「1.5本の腕で走っていた」古傷の手術受けたマルケス、伏せていた苦境を涙ながらに明かす
ドゥカティのマルク・マルケスはMotoGPフランスGPのクラッシュによって骨折したため、手術を受けた。またクラッシュ以前に問題を抱えていた右腕も手術。その腕は、半分使い物になっていなかったと明かした。
Marc Marquez, Ducati Team crash
写真:: Marc Fleury
マルク・マルケス(ドゥカティ)はフランスGPのクラッシュで右足を骨折し、手術を受けた。ただ以前から抱えていた右肩の古傷についても、この機会に手術を受けた。その右肩・右腕の状態はかなり厳しいものだったようだ。
マルケスは2025年インドネシアGPで追突され、転送。その際に右肩を負傷した。既にタイトル獲得を決めていたこともあり、その後のシーズンは欠場。今シーズンに向けて療養することを優先した。開幕戦から戦列に復帰したマルケスであったが、昨年のような強さが見られず、怪我の影響が疑われてきた。

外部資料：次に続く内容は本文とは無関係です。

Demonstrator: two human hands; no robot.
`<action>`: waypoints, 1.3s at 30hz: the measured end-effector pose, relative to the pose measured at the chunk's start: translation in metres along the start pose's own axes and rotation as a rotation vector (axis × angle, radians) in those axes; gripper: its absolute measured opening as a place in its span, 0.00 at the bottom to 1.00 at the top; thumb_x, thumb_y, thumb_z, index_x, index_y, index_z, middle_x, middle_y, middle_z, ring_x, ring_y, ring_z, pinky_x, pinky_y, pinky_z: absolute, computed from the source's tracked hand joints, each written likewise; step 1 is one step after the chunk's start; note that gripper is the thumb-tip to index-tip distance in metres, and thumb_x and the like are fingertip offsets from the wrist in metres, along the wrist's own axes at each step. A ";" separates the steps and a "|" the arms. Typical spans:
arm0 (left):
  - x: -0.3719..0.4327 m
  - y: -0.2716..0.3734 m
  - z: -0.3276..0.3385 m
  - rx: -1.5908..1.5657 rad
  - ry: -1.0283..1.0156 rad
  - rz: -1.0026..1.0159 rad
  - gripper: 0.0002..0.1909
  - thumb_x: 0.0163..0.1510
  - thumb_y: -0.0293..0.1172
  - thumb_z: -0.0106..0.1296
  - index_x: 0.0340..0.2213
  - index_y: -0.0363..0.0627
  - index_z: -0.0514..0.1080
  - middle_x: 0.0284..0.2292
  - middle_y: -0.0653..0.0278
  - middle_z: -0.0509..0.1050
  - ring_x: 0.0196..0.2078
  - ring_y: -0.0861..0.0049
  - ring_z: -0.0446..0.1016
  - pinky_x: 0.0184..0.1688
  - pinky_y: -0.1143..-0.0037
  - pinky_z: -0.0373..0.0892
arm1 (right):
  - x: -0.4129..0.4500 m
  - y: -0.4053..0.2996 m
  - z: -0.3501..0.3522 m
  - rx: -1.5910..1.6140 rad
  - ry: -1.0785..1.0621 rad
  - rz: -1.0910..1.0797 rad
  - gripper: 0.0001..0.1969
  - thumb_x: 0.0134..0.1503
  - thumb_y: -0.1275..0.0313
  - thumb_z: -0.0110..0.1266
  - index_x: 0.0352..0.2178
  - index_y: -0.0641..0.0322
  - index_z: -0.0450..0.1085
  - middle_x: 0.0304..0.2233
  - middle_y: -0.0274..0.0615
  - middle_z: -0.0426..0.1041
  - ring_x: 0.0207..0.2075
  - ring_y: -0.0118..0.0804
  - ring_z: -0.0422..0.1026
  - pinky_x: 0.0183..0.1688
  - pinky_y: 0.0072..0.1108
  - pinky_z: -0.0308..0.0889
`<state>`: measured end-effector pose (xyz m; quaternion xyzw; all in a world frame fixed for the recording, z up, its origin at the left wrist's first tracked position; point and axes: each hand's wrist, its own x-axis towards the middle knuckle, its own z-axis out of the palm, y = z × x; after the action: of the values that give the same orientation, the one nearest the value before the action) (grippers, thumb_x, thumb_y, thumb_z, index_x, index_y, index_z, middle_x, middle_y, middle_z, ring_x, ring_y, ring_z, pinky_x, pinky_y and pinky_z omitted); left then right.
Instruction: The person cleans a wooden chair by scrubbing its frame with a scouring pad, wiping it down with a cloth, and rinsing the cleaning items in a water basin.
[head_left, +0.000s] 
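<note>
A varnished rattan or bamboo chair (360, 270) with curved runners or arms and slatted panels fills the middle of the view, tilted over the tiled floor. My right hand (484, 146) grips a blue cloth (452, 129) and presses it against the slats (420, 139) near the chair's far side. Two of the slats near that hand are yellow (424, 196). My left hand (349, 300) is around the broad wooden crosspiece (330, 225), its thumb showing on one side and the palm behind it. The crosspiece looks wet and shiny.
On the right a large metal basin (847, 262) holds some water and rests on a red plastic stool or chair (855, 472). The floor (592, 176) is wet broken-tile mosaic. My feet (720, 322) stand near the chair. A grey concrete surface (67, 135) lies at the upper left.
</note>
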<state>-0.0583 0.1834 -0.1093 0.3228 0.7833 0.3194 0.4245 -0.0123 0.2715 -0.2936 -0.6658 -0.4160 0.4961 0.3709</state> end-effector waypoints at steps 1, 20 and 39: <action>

実際、マルケスは右肩の状態をスペインGP後に詳しく検査していた。信頼する医師の診断の結果、2019年末に受けた手術で骨を固定していたネジがインドネシアGPでの転倒で曲がっており、特定の動きをしたときにのみ、橈骨神経に触れてしまうことが判明した。マルケスはこのせいで、ある瞬間に腕に力が入らない状態でレースに臨んでいたという。
そしてマルケスは医師と相談した上で、カタルニアGP後にそのネジの除去と患部のクリーニングを受けることを決断していた。
しかしフランスGPスプリントレースで転倒したことで、マルケスは右足の第5中手骨を骨折。この治療のため手術を受けることになったが、彼はこの機会に右肩のネジの除去手術も予定を前倒しして行なってしまうことにした。
実際、右肩・右腕の状態はかなり厳しいものだったようだ。先日ドゥカティが公開したフランスGPの模様をまとめた動画の中で、マルケスは打ちひしがれた要素を見せ、「1.5本」の腕で走っているような状態だったと涙を流しながら現状をチームに打ち明けていた。
「何も言ってこなかったけど、肩に入っているネジが問題を引き起こしているんだ。問題ない時もあれば、問題を起こすときもあって、やっぱり問題ないこともある」
マルケスは神経の痛みについて、身振りを交えてそう語った。
「だから、カタルニアGPのあとには前から手術の予定を入れていたんだ。1.5本の腕で走っているようなものだったんだ」
「これ以上明かすことはない」
なおドゥカティとしては、マルケスがフランスGPでは速さを発揮していたことも強調している。確かに彼は予選Q1で新コースレコードを記録し、Q2でもポールポジションに迫っている。
「速く走ること自体はできる。今日もQ1では速かった。でも問題は、本来出せるタイムより0.5秒遅く走ったときに、それを取り戻そうとして無理をすると……とても難しいということだ」と、マルケスは言う。
Marc Marquez, Ducati Team
Photo by: Ducati Corse
「(肩が)機能していないんだ。データを見ればわかる」
ドゥカティのゼネラルマネージャーを務めるジジ・ダッリーニャは「身体の状態が第一だ」と、マルケスのトラックエンジニアであるマルコ・リガモンティと共に語った。
それに対しマルケスは「その教訓はもう学んだよ」と、2020年の大怪我と早期復帰によって苦しんだ経験を念頭に答えている
なおフランスGPのクラッシュ後に公表されるまで、マルケスの右肩の状態について知っていたのは、ダッリーニャとリガモンティのふたりだけだった。
そして「チームのみんなのサポートに感謝している」という言葉で締めくくった。
興味深いのは、マルケスが4月のスペインGPで「今は過去最高に身体の状態が良い。速くないなら自分の責任であって、怪我のせいではない」と語っていたことだ。実際、問題は日常生活やトレーニング中には現れなかったという。ジムでも、モトクロスバイクでも、市販のスポーツバイクでも痛みは出なかった。しかしMotoGPマシンで限界まで攻めた時だけ、肩内部のネジが神経に触れ、刺すような痛みが走っていたという。
手術は無事成功したという。マルケスはフランスGPでは「これまでももっと酷い状況を乗り越えてきた」と語っていた……。